__TASK BRIEF__
Only part of the listing is needed, namely the lines from its start through the line with "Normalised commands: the", and they should be retyped exactly.

__DATASET EXTRACT__
* * * * *
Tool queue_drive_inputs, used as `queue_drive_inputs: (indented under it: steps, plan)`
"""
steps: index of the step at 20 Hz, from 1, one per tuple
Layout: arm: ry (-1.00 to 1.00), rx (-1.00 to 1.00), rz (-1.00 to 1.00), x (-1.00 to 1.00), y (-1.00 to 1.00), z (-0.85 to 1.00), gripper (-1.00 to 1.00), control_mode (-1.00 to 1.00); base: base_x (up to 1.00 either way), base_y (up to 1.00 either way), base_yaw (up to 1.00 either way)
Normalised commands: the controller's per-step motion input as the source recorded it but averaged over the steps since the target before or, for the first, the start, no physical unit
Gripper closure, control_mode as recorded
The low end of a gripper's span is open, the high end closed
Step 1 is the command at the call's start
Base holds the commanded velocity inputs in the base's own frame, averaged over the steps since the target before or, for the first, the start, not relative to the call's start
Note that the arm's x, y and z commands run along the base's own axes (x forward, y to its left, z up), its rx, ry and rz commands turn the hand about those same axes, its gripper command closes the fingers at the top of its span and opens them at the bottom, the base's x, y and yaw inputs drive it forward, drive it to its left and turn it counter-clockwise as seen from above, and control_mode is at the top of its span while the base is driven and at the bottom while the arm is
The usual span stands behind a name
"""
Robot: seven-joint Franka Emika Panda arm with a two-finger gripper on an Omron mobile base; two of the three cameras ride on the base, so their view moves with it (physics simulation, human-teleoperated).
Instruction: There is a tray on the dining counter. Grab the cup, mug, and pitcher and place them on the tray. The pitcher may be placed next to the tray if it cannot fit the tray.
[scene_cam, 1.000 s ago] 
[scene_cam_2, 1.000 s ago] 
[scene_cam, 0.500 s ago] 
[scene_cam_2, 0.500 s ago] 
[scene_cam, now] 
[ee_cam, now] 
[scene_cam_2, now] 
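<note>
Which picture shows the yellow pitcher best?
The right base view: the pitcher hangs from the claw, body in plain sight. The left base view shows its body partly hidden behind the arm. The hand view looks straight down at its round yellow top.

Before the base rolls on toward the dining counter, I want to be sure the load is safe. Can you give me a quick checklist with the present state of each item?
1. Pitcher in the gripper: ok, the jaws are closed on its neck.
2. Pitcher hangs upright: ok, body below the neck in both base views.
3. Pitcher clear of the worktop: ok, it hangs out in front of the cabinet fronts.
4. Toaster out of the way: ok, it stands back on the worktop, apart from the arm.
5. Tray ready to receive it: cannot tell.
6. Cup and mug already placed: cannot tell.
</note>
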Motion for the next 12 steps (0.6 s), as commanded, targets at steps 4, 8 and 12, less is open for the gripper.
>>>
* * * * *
__EXPECTED OUTPUT__
Tool queue_drive_inputs, used as `queue_drive_inputs: (indented under it: steps, plan)`
"""
steps: index of the step at 20 Hz, from 1, one per tuple
Layout: arm: ry (-1.00 to 1.00), rx (-1.00 to 1.00), rz (-1.00 to 1.00), x (-1.00 to 1.00), y (-1.00 to 1.00), z (-0.85 to 1.00), gripper (-1.00 to 1.00), control_mode (-1.00 to 1.00); base: base_x (up to 1.00 either way), base_y (up to 1.00 either way), base_yaw (up to 1.00 either way)
Normalised commands: the controller's per-step motion input as the source recorded it but averaged over the steps since the target before or, for the first, the start, no physical unit

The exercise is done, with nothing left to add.